Skip to content

DELETE/UPDATE/MERGE failures on Iceberg tables leave orphan files in object storage #26922

@acarpente-denodo

Description

@acarpente-denodo

When executing the DELETE, UPDATE, and MERGE commands on Iceberg tables and the command fails, they should always clean up the new files created and uploaded to the object storage during the execution regardless of where the failure occurs.
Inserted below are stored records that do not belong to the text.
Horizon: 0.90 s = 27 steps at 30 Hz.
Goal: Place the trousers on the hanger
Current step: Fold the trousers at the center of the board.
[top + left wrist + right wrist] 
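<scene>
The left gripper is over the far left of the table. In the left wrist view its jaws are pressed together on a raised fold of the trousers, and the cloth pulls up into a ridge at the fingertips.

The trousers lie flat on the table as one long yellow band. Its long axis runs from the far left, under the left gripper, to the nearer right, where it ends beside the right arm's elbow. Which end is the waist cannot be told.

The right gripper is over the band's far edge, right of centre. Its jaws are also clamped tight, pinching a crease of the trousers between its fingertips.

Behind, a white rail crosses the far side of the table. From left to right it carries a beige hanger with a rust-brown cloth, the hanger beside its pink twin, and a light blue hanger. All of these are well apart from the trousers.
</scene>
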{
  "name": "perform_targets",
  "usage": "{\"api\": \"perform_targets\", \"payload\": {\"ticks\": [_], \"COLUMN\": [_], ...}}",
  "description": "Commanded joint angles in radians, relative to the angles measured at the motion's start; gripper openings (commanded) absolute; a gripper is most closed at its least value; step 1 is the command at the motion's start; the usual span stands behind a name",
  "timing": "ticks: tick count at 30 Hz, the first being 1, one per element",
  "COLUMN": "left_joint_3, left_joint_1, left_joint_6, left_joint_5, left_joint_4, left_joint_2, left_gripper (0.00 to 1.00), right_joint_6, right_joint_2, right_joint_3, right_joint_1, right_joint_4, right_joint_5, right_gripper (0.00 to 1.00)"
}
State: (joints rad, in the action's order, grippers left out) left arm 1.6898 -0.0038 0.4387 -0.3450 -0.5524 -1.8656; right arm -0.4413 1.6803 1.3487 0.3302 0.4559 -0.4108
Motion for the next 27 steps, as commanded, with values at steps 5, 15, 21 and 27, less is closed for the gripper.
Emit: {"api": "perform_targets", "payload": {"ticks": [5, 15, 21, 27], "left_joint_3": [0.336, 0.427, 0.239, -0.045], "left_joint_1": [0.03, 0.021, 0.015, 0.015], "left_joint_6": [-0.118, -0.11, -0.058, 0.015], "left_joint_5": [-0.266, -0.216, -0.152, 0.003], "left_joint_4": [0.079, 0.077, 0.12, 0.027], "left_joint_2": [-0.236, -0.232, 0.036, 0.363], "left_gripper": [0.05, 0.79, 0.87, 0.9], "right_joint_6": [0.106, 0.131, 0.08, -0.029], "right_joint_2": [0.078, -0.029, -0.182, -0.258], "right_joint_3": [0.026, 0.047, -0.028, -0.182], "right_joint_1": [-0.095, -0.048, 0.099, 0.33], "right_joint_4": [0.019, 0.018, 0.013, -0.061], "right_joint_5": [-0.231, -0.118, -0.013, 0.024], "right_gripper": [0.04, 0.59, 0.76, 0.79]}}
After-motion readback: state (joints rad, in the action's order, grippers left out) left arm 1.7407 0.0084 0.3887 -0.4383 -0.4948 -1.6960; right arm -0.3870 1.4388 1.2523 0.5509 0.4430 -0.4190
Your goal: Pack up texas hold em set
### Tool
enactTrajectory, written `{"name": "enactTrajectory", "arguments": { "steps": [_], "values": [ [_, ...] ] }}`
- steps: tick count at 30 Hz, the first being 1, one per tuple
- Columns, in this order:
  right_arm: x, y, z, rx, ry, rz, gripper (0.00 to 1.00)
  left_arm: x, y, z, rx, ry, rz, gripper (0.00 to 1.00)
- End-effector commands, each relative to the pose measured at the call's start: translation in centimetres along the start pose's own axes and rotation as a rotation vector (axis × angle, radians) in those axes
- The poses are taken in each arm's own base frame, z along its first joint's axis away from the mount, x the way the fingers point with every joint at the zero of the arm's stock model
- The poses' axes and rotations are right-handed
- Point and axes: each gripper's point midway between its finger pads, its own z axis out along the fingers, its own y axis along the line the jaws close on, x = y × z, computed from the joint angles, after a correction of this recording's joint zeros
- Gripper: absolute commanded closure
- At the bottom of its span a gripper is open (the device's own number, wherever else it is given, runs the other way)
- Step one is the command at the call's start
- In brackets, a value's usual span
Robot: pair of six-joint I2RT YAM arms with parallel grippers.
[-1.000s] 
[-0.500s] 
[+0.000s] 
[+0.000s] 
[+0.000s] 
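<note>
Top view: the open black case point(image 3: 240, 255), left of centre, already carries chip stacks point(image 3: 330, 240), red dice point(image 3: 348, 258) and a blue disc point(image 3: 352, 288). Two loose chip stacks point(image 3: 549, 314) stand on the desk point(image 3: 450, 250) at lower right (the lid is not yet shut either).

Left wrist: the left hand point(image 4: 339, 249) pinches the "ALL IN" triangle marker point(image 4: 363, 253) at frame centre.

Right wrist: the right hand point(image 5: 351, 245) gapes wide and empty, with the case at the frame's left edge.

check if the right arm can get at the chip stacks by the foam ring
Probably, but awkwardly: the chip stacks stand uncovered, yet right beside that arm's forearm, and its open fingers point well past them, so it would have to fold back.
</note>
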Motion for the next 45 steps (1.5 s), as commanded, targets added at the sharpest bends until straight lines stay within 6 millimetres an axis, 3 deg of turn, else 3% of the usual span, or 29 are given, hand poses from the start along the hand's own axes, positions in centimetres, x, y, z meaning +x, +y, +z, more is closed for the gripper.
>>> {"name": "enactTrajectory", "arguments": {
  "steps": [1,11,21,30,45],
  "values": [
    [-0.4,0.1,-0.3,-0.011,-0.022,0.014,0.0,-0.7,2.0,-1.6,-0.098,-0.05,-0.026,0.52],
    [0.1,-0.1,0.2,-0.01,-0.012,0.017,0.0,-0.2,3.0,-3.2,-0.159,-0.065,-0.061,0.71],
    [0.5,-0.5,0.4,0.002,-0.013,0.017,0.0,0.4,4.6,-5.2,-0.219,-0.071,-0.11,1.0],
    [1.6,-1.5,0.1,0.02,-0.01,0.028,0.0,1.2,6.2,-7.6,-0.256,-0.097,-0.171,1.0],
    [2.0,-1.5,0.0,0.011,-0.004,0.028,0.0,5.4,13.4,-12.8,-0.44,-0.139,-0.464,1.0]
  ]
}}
These files were not committed in a new snapshot, so they are garbage that will never be used.

If the MERGE command fails during the MergeWriterOperator execution, then the method MergeWriterOperator.abort() will clean up the new data files stored in the object storage during the command execution.

The TableFinishOperator creates the new deletion files to record deleted or updated rows and stores them in object storage. The process is the same for DELETE, UPDATE, and MERGE commands.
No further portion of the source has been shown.